Harare Central hospital would hand over 42 bodies to the University of Zimbabwe medical school this month, said hospital superintendent Chris Tapfumaneyi.
Some were vagrants found dead in the streets, and some were victims of unsolved criminal violence cases. However, most were destitute people whose relatives could not afford a burial, said Tapfumaneyi. Many of the relatives abandoned the bodies, hoping they would be given a pauper’s burial.
Some of the bodies had been in the mortuary for three years. The first 40 bodies were given to the medical school last month after a request by its anatomy department.
The mortuary was built for 164 bodies, but it now held 600. ”We decided to donate the bodies owing to serious overcrowding which has affected our cooling system,” said Tapfumaneyi.
The number of bodies awaiting paupers’ burials was adding to the overcrowding at the mortuary, he said, because the companies contracted to carry out the burials were overwhelmed by demand.

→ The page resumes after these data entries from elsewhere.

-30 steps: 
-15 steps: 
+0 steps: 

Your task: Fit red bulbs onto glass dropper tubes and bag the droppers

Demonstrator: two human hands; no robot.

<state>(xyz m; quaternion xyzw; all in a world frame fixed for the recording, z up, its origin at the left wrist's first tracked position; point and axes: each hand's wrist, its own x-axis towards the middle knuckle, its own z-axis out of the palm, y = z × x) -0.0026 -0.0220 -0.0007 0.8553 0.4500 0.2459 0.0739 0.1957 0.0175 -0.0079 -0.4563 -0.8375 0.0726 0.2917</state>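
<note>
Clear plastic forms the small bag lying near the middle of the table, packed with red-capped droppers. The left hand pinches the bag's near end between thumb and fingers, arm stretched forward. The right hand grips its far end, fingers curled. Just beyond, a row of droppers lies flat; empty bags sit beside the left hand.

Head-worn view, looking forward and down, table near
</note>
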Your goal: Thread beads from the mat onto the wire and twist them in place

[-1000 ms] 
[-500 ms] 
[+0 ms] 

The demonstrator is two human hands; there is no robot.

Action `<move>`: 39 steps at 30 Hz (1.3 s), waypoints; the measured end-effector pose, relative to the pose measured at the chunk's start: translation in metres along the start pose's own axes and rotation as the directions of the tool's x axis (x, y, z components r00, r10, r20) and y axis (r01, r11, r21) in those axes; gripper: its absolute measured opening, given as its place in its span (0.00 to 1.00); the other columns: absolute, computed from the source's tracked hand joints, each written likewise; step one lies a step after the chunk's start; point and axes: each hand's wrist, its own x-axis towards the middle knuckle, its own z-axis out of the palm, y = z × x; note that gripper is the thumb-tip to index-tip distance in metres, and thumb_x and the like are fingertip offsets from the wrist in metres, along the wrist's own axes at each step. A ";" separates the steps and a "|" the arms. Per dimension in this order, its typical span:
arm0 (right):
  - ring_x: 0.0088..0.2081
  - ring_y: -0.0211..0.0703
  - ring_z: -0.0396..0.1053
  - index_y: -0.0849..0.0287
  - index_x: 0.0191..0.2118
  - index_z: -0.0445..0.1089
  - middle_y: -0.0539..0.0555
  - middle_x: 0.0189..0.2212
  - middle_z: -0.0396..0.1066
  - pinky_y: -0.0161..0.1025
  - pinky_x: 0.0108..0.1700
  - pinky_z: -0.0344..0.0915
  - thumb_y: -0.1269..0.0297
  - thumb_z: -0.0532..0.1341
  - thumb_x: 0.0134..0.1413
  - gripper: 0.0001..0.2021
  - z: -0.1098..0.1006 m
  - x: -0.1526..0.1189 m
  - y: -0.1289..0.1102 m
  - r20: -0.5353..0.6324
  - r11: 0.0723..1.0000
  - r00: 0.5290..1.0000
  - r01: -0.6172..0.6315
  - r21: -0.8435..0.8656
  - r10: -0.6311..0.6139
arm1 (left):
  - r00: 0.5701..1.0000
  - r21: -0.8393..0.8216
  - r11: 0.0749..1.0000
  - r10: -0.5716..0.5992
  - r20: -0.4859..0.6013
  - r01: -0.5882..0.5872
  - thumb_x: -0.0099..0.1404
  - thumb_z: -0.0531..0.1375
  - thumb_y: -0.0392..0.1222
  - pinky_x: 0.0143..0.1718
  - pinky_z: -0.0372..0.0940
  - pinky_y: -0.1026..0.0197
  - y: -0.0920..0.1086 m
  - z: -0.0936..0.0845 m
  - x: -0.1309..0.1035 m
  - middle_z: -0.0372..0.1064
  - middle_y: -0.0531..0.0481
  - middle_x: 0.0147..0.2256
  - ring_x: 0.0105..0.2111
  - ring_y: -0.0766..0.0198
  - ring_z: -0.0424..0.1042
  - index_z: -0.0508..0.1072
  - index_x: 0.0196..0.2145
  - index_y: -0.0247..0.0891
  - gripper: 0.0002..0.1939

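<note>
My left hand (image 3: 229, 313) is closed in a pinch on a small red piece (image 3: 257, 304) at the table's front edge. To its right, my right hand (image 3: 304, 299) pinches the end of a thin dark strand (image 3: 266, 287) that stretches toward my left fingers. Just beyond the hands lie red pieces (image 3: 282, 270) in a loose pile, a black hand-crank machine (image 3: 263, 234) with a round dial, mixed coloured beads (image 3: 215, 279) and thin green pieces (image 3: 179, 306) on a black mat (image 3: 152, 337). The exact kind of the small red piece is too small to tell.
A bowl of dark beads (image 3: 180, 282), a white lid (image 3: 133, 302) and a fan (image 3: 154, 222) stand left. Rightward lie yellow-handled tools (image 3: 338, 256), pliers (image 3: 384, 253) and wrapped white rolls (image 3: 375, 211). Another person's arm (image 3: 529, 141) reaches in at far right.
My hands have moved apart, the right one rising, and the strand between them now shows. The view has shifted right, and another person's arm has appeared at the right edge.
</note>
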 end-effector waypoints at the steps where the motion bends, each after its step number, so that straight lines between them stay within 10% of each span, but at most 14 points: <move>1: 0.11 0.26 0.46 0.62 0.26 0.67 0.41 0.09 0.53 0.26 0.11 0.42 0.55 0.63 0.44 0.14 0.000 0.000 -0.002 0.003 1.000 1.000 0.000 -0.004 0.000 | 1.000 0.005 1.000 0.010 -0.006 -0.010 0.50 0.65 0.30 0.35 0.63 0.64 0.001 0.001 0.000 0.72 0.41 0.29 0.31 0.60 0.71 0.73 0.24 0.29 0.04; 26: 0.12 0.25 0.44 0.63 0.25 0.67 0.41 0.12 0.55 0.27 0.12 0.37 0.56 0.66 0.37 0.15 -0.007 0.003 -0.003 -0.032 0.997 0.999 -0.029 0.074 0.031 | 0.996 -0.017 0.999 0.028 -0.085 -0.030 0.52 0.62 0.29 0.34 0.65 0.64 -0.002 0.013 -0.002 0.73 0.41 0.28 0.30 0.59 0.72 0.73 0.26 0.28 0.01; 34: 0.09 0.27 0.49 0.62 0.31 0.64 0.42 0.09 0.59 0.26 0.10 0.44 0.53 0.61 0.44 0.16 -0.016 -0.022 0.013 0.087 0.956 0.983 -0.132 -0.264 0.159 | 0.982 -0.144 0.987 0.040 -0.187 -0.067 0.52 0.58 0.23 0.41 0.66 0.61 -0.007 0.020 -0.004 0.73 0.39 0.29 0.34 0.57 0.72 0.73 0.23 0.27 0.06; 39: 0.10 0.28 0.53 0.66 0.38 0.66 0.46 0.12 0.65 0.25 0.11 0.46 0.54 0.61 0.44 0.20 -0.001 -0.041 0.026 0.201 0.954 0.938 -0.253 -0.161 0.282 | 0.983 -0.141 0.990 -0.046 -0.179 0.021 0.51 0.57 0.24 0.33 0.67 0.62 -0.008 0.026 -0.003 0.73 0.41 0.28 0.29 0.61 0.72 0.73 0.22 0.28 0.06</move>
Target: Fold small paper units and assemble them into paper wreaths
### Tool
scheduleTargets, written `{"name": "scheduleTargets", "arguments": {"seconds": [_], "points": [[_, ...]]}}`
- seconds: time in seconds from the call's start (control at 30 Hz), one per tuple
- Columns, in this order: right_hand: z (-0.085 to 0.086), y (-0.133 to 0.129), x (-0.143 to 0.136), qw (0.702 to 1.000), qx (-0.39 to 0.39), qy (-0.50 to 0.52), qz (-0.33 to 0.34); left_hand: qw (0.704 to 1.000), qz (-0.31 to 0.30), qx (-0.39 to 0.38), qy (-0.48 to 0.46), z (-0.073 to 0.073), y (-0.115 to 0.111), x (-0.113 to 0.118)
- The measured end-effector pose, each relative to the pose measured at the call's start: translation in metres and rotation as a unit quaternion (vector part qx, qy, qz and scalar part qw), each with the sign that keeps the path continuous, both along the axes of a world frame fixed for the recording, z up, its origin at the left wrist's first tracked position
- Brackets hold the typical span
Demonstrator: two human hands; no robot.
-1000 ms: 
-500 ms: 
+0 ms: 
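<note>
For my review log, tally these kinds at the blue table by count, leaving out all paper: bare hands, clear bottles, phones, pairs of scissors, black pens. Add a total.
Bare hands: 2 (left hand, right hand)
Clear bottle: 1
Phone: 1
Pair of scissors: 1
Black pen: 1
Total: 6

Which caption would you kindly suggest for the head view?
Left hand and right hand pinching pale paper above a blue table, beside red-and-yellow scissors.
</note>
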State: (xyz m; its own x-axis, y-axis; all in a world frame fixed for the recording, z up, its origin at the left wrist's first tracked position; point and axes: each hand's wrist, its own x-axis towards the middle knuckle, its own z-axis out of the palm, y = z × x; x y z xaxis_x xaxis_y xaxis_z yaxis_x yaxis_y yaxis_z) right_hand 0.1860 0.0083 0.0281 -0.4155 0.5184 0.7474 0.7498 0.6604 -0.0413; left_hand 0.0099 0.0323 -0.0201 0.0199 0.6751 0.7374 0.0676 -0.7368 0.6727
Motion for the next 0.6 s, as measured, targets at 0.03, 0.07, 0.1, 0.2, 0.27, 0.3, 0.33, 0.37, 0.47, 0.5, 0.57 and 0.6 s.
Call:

Last month, the Harare municipality’s crematorium ran out of gas for its furnaces, with the result that private funeral parlours said they had accumulated the bodies of about 100 white Christians booked for cremation.
A small number had been taken to the city of Bulawayo, 400 kilometres to the south-west, by refrigerated truck for cremation at Bulawayo’s diesel-fired crematorium, funeral company executives said.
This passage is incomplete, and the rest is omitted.